> _DESCRIPTION OF THE TASK_: Retype all of the data shown below, keeping every character the same.

(Beginning of THE DATA)

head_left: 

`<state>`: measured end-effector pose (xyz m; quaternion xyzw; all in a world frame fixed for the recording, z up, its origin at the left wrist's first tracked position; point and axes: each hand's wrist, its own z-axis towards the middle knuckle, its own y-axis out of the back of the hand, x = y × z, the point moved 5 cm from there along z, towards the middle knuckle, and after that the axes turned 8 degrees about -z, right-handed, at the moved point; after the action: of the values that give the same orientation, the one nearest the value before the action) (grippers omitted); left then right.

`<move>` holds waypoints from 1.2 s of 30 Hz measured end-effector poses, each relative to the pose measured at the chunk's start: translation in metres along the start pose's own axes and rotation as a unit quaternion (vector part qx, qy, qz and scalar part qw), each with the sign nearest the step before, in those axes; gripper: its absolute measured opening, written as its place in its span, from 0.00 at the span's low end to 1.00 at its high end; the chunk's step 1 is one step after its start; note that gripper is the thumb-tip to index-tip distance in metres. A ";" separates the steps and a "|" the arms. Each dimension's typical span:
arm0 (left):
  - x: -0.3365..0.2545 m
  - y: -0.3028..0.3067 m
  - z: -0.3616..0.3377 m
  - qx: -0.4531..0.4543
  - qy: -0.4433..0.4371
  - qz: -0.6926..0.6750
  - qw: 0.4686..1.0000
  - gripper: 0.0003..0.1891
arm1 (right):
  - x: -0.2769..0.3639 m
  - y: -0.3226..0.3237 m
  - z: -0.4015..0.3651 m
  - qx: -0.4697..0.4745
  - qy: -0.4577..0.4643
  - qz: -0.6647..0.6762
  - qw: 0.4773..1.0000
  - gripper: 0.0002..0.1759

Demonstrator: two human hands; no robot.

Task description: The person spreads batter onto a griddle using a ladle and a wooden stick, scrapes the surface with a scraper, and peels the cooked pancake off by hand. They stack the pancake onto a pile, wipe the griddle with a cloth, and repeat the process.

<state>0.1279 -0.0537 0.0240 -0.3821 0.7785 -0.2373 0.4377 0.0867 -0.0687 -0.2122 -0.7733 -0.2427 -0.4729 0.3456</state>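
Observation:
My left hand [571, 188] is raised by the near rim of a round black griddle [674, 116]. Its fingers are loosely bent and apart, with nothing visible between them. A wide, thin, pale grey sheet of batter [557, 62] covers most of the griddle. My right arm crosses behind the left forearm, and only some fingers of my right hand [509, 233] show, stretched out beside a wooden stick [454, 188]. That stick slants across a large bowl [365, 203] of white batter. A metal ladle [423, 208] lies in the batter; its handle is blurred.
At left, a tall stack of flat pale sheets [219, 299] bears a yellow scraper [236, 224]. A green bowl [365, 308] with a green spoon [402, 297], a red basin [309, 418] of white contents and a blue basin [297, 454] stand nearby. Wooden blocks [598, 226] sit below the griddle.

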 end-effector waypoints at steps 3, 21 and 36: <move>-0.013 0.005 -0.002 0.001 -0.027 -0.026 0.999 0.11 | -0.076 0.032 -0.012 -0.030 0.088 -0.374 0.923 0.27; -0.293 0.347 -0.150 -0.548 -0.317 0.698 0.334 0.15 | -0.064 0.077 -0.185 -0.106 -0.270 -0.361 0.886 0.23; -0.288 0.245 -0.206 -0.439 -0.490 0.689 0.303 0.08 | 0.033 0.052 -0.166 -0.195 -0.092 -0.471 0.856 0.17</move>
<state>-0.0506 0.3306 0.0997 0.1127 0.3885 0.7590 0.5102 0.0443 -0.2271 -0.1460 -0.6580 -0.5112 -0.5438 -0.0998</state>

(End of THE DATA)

> _RESULT FOR THIS EXERCISE_:
head_left: 

`<state>`: measured end-effector pose (xyz m; quaternion xyzw; all in a world frame fixed for the recording, z up, its origin at the left wrist's first tracked position; point and axes: each hand's wrist, its own z-axis towards the middle knuckle, its own y-axis out of the back of the hand, x = y × z, the point moved 5 cm from there along z, towards the middle knuckle, and after that the axes turned 8 degrees about -z, right-handed, at the moved point; after the action: of the values that give the same orientation, the one nearest the value before the action) (grippers omitted); left then right.

`<move>` holds waypoints from 1.2 s of 30 Hz measured end-effector poses, each relative to the pose measured at the chunk's start: translation in metres along the start pose's own axes and rotation as a unit quaternion (vector part qx, qy, qz and scalar part qw), each with the sign nearest the step before, in those axes; gripper: its absolute measured opening, written as its place in its span, from 0.00 at the span's low end to 1.00 at its high end; the chunk's step 1 is one step after its start; note that gripper is the thumb-tip to index-tip distance in metres. A ";" separates the steps and a "|" the arms. Each dimension's typical span:
arm0 (left):
  - x: -0.3365..0.2545 m
  - y: -0.3028..0.3067 m
  - z: -0.3616..0.3377 m
  - qx: -0.4531..0.4543
  - qy: -0.4433..0.4371
  - qz: -0.6926..0.6750
  - qw: 0.4686..1.0000
  - gripper: 0.0003..0.1891
arm1 (right):
  - x: -0.2769..0.3639 m
  - y: -0.3226..0.3237 m
  - z: -0.4015..0.3651 m
  - qx: -0.4697..0.4745
  - qy: -0.4577..0.4643
  - qz: -0.6647..0.6762
  - qw: 0.4773..1.0000
  - gripper: 0.0002..0.1759

Demonstrator: two human hands; no robot.

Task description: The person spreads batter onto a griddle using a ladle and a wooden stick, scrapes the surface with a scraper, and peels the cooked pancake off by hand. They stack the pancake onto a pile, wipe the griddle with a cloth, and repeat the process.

<state>0.1279 -0.0537 0.0240 -0.3821 0.7785 -0.2373 0.4377 0.0867 -0.0687 -0.2122 -0.7733 -0.2427 -0.4729 0.3456</state>
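Observation:
My left hand [571, 188] is raised by the near rim of a round black griddle [674, 116]. Its fingers are loosely bent and apart, with nothing visible between them. A wide, thin, pale grey sheet of batter [557, 62] covers most of the griddle. My right arm crosses behind the left forearm, and only some fingers of my right hand [509, 233] show, stretched out beside a wooden stick [454, 188]. That stick slants across a large bowl [365, 203] of white batter. A metal ladle [423, 208] lies in the batter; its handle is blurred.
At left, a tall stack of flat pale sheets [219, 299] bears a yellow scraper [236, 224]. A green bowl [365, 308] with a green spoon [402, 297], a red basin [309, 418] of white contents and a blue basin [297, 454] stand nearby. Wooden blocks [598, 226] sit below the griddle.
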
 end-effector waypoints at steps 3, 21 and 36: <move>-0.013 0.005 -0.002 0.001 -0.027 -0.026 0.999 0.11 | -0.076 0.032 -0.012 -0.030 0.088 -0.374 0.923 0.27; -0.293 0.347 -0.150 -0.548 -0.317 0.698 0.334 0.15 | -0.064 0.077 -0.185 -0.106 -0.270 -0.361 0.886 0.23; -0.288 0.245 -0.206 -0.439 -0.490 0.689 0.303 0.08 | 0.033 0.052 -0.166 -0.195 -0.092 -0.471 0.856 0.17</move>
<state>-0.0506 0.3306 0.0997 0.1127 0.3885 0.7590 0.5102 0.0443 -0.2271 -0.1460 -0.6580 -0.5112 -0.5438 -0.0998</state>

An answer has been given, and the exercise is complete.